After PIML, we move on to operator learning, following a similar structure. We begin with its preparation module, where we revisit examples from computer vision and natural language processing to highlight how conventional DNNs treat data as finite-dimensional vectors. We then review how the internal linear mapping function acts on these feature vectors before applying a nonlinearity.
Then we move to the instructional section of operator learning. Building on the earlier review of linear mapping function in conventional DNNs, we introduce the concept of linear integral operator. We then present well-known neural operator architectures, including DeepONet and the Fourier neural operator (FNO). Following this, we briefly introduce physics-informed neural operators (PINO), which extend the neural operator framework by incorporating physical constraints.
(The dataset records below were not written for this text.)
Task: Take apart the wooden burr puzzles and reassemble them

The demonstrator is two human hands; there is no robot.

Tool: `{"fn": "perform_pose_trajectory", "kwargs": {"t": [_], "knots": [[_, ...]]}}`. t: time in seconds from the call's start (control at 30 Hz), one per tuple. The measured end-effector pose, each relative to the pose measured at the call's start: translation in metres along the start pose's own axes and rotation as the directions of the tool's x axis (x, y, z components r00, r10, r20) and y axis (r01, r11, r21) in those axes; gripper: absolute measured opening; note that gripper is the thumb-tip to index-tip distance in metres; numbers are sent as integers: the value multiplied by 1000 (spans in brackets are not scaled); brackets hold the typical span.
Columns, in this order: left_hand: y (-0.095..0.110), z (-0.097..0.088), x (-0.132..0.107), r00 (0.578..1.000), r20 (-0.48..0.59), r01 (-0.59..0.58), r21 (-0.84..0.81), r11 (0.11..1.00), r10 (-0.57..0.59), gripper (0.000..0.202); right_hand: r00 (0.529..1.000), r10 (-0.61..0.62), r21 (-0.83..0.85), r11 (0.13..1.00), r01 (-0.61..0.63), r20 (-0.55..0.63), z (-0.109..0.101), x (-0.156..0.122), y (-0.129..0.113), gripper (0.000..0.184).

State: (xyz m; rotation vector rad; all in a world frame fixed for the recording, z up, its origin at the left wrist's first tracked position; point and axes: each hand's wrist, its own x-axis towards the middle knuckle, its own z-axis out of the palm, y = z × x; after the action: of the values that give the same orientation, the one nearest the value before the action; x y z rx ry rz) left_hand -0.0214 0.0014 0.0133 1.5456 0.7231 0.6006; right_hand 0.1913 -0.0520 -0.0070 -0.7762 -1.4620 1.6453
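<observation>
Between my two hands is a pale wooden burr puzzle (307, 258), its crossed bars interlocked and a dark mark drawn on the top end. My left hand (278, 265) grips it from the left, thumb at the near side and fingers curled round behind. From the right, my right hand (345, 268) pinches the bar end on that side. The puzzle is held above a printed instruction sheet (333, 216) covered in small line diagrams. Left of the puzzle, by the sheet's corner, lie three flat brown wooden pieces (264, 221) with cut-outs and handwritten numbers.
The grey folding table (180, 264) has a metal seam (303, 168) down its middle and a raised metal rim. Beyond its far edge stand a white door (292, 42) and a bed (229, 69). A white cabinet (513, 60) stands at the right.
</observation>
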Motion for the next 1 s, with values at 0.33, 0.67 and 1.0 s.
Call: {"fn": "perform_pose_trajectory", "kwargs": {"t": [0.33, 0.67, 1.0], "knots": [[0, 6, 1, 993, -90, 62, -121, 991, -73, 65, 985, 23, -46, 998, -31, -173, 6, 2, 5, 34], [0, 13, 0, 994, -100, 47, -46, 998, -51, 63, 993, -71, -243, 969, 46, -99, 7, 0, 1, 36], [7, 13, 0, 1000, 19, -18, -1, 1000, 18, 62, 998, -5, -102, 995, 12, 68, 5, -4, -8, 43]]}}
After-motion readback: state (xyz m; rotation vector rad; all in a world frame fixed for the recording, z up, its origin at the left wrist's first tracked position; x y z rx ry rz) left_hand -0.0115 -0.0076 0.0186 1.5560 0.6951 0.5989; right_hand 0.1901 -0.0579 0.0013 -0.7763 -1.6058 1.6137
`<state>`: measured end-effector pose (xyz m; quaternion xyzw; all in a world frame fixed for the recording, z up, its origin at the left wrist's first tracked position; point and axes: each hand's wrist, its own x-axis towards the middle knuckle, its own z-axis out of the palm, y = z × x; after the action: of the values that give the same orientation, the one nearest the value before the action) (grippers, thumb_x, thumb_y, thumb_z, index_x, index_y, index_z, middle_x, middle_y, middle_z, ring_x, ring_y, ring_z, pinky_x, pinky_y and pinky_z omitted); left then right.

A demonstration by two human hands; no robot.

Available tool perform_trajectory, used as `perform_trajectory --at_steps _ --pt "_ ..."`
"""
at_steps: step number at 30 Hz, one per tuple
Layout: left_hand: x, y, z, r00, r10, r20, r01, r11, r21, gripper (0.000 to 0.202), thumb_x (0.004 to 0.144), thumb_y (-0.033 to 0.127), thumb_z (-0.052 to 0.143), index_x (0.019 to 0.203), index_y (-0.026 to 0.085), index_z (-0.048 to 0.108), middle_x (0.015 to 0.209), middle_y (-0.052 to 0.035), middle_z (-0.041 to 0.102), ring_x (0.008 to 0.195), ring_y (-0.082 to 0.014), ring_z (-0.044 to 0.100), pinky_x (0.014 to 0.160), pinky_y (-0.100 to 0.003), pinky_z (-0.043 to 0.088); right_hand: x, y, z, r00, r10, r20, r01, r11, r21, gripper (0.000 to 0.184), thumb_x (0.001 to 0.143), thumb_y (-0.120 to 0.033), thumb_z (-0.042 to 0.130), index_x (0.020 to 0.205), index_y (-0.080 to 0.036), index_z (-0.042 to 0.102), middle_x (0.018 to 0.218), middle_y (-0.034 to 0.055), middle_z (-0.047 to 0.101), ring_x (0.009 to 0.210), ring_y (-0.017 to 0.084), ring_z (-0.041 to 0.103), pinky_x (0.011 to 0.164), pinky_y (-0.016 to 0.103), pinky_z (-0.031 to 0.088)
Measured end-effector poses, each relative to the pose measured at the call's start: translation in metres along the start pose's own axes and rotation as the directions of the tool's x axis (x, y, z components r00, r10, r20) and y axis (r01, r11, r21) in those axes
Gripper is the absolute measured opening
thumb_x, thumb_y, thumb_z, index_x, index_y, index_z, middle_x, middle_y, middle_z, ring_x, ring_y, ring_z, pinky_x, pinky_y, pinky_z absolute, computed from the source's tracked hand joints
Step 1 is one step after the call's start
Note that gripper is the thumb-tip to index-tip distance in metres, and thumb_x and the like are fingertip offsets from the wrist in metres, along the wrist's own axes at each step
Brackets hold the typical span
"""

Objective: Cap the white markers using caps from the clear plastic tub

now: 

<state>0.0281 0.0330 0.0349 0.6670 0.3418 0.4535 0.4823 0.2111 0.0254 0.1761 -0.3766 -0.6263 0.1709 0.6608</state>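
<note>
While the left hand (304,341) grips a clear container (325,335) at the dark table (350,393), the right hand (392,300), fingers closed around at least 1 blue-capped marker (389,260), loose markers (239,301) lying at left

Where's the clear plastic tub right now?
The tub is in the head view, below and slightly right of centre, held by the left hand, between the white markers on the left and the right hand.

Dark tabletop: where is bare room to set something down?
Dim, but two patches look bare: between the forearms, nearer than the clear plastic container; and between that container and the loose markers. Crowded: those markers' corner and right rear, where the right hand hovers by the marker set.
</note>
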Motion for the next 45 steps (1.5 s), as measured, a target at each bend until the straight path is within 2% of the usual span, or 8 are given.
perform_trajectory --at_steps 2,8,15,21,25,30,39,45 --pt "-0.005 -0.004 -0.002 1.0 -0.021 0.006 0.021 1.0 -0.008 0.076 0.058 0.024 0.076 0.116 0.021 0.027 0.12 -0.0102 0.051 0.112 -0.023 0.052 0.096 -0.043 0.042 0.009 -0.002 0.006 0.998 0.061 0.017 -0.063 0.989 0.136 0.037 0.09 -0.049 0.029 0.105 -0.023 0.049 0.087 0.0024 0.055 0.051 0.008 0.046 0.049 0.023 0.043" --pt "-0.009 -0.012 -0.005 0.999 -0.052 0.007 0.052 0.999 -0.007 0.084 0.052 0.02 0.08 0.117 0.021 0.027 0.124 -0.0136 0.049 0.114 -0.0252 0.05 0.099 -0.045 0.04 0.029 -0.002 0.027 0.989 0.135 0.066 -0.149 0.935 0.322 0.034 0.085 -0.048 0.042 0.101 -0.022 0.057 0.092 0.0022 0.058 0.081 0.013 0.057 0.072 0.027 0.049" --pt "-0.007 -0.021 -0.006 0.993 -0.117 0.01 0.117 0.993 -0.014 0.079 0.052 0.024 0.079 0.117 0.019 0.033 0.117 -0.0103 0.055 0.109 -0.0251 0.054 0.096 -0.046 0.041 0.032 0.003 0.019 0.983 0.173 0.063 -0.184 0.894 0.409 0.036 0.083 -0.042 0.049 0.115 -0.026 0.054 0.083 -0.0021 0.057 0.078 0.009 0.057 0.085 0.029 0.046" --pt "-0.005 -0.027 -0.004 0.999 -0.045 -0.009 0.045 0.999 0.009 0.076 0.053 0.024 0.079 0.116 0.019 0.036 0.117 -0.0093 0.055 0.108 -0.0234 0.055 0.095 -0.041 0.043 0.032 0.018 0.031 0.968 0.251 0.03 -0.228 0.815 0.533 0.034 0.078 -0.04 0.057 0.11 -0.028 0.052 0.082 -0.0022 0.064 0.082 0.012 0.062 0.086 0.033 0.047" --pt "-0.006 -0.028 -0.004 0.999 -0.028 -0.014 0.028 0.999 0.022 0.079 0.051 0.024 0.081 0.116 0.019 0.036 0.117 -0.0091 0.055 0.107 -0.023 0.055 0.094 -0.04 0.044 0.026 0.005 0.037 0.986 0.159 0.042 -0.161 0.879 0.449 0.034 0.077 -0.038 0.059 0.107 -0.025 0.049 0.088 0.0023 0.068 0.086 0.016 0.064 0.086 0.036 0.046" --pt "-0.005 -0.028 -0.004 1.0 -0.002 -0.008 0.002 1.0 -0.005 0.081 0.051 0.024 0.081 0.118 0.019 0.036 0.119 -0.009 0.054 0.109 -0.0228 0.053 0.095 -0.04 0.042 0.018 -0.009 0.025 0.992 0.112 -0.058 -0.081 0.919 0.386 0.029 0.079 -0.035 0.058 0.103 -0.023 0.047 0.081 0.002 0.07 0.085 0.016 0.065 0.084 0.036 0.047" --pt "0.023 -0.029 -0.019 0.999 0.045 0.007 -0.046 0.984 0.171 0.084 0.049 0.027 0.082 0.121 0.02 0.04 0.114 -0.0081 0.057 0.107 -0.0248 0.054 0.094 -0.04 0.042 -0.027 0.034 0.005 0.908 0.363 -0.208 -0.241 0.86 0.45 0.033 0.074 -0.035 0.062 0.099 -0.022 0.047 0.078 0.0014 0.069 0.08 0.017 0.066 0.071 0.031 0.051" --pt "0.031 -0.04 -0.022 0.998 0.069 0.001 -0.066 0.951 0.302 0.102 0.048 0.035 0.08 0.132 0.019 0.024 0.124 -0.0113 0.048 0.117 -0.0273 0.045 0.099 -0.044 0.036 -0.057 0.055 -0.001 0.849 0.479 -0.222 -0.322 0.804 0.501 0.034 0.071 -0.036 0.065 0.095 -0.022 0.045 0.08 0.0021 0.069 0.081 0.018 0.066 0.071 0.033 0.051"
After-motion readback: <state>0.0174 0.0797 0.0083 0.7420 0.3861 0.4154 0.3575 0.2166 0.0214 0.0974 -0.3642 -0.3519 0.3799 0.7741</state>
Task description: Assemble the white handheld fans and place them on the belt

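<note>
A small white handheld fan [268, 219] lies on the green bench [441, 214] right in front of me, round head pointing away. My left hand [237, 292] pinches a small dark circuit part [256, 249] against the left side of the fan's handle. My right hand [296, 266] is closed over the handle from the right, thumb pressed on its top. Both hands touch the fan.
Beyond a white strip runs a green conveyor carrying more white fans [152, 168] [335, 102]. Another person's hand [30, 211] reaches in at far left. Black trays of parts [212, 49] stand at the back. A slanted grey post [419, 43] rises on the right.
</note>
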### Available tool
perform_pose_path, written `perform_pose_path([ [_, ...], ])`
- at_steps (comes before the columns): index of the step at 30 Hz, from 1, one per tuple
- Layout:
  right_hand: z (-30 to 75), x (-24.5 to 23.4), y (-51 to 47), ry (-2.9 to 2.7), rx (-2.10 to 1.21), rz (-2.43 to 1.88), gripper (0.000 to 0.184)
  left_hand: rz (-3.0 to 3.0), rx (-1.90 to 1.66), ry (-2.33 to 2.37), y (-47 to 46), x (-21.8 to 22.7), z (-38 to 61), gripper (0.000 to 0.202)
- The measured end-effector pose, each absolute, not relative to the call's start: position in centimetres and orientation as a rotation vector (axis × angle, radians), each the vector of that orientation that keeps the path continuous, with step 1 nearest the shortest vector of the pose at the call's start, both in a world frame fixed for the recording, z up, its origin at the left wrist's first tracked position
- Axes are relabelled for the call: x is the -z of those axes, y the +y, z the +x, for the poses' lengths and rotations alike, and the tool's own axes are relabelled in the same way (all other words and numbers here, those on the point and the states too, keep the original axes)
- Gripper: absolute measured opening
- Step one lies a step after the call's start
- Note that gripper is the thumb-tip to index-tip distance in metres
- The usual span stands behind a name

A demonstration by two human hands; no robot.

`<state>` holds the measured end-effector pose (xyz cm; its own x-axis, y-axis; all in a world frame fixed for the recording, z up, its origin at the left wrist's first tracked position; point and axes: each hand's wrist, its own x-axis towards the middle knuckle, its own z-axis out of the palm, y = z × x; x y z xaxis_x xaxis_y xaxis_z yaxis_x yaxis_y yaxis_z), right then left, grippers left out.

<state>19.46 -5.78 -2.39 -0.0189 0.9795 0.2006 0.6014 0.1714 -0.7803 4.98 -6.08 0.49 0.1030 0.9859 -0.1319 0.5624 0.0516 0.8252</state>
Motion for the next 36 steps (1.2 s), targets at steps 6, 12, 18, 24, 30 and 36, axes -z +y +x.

As with the PIML module, the operator learning lectures are followed by a hands-on Python session.
The course concludes with a closing session that synthesizes the key concepts presented, highlights ongoing advances such as foundation-model-style development in the broader field of scientific machine learning and discusses opportunities for applying these techniques to emerging geoscientific problems.
Course Outline
Opening Remarks: Motivation, learning objectives, expectation setting
Preliminary Section
-PDEs in geoscience & forward/inverse problems recap
-Classical numerical solvers refresher (finite-difference method)
- Recap of supervised learning, backpropagation, automatic differentiation & chain rule
Lecture: Physics-informed neural networks
-PDE-governed forward and inverse problems
Hands-On Practice: Python tutorial and examples of practical applications Q&A + Discussion
- Revisit deep neural networks in computer vision and natural language processing
Lecture: Operator Learning
-Neural operator concept
-DeepONet
- Fourier Neural Operator
- Physics-Informed Neural Operator
Hands-On Practice: Python tutorial and examples of practical applications
Closing Session: Summary, key takeaways, research outlook (20 min) Q&A + Discussion (30 min)
Participants’ Profile
The course is designed for the broader geoscience community, not only those who work with PDE-based problems on a daily basis. To support this inclusiveness, each module consists of two parts: a preliminary section (lecture only) to ensure everyone shares a basic foundation, followed by the main instructional section (lecture and hands-on practice with Python) where the learning strategies are introduced in depth. On top of this, the course begins with opening remarks and ends with a closing session, enhancing coherence and providing a complete, well-structured learning experience.
Prerequisites
Prior familiarity with (1) numerical solutions of differential equations, e.g., finite-difference method, and (2) automatic differentiation will help participants better understand the nature of PINNs. Prior familiarity with traditional deep learning, especially neural networks such as U-Net, ResNet, and Transformers, will help participants better understand the characteristics of neural operators. However, these are not strict requirements; participants will still be able to follow the course with the support of the preliminary modules. Participants are expected to be familiar with Python coding and with using platforms such as GitLab or similar tools. The course only allocates time for environment setup.
About the Instructor
Dr. Jing Sun is an Assistant Professor in the Intelligent Systems Department at Delft University of Technology, the Netherlands. She completed an industrial Ph.D. in machine learning and applied geophysics at the University of Oslo, co-funded by Viridien (formerly CGG) in Norway. Before joining Delft University of Technology, she worked as a Research Geophysicist in R&D at Shearwater GeoServices, UK.